- TASK INSTRUCTIONS:
Would you find each line in the entries below with the string "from" and copy it?

(EXERCISE MATERIAL Opens)

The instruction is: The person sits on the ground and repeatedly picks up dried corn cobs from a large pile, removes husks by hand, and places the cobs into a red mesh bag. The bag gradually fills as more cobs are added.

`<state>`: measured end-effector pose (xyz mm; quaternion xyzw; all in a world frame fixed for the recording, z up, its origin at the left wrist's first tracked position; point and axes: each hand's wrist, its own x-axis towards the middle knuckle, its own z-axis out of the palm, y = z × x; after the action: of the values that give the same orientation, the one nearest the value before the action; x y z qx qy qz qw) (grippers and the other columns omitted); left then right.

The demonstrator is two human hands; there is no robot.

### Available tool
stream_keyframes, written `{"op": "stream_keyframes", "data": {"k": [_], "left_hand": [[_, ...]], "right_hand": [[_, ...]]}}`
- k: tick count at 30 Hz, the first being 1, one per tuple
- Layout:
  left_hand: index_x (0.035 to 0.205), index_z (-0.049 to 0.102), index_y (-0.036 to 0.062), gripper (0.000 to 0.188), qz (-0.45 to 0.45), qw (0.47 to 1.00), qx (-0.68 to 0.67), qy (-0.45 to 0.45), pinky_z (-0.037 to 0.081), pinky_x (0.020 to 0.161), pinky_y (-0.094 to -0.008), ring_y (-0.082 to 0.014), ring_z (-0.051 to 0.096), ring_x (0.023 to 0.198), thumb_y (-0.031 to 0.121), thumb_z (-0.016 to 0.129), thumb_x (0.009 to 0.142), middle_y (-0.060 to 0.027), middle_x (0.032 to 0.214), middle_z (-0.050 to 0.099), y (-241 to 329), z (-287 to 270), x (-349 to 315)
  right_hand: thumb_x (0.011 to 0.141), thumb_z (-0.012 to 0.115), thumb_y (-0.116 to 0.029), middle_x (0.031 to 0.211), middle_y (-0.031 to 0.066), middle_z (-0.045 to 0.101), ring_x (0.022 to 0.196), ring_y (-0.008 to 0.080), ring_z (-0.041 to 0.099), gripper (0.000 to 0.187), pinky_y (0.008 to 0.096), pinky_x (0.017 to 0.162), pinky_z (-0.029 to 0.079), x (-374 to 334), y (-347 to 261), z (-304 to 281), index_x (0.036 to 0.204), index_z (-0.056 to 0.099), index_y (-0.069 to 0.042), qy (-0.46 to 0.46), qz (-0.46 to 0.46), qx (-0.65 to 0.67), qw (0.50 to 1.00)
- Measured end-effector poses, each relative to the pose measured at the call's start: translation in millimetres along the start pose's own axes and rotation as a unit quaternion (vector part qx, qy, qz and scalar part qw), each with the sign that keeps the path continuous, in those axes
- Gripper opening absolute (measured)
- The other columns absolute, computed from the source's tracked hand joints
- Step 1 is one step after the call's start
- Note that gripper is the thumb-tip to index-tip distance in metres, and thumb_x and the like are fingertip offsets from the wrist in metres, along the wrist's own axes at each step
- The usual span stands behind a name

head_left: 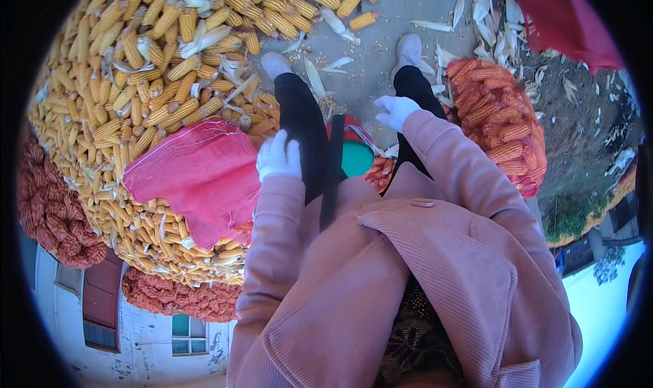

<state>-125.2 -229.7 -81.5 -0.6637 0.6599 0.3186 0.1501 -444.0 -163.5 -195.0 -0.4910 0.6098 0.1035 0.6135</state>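
Observation:
My left hand (279, 156), in a white glove, is by my left knee with its fingers apart and holding nothing. Right beside it is an empty-looking red mesh sack (194, 177), spread over the heap of corn cobs (163, 102); I cannot tell whether the hand touches it. Over my right leg, my right hand (397, 111), also gloved in white, has its fingers loosely stretched toward the left and holds nothing. A green round thing with a red and white edge (356, 159) shows between my legs, partly hidden by a dark strap (332, 173).
Right of my right leg lies a filled mesh sack of corn (496, 119). More filled sacks (180, 296) line the heap's far-left side, by a white wall (143, 333). Dry husks (483, 13) and loose kernels litter the concrete ground (381, 34). Red cloth (568, 20) is at the upper right.

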Motion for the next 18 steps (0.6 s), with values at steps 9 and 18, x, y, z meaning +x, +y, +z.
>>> {"op": "stream_keyframes", "data": {"k": [9, 18], "left_hand": [[0.125, 0.064, 0.0106, 0.042, 0.101, 0.989, 0.091, -0.061, 0.043, 0.103, -0.0497, -0.0374, 0.057, 0.121, 0.023, 0.073, 0.086, -0.0111, 0.125, 0.064, -73.5, 46.5, 33.8], [0.112, 0.064, 0.0080, 0.033, 0.159, 0.972, 0.099, -0.141, 0.046, 0.092, -0.0479, -0.0347, 0.060, 0.107, 0.011, 0.070, 0.079, -0.0092, 0.112, 0.065, -79.1, 40.4, 55.1]], "right_hand": [[0.090, 0.068, -0.034, 0.128, 0.0141, 0.062, 0.123, 0.0338, 0.059, 0.044, 0.0521, 0.099, 0.048, 92.0, -11.1, 241.5, 0.128, 0.058, -0.015, -0.257, 0.019, -0.101, 0.961], [0.091, 0.060, -0.018, 0.114, 0.0101, 0.062, 0.106, 0.0297, 0.063, 0.025, 0.0470, 0.084, 0.052, 135.8, 39.4, 323.9, 0.115, 0.063, -0.013, -0.224, 0.005, -0.124, 0.967]]}}
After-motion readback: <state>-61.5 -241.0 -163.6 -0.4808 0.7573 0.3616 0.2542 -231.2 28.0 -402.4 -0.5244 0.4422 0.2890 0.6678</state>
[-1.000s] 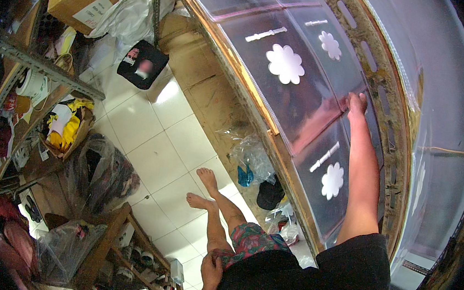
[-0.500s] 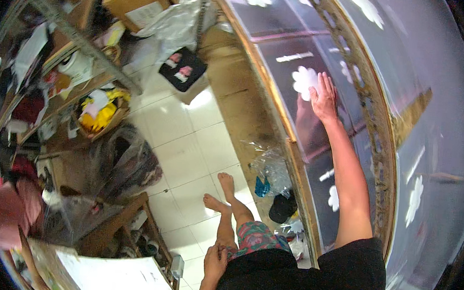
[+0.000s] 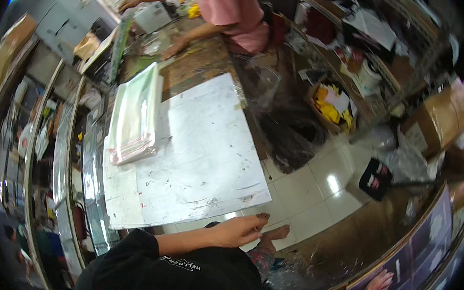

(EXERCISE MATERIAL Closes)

- ANSWER TO THIS EXERCISE:
The instruction is: The person sits on the ground and repeatedly picks up dried corn cobs from a large pile, removes husks by hand, and places the cobs into a red mesh bag. The bag gradually fills as more cobs are added.
- The other columns absolute, computed from the source's tracked hand joints
- Note that gripper is the thumb-tip to index-tip distance in metres, and thumb_x and the like are fingertip offsets from the wrist in metres, along the wrist's own axes at each step

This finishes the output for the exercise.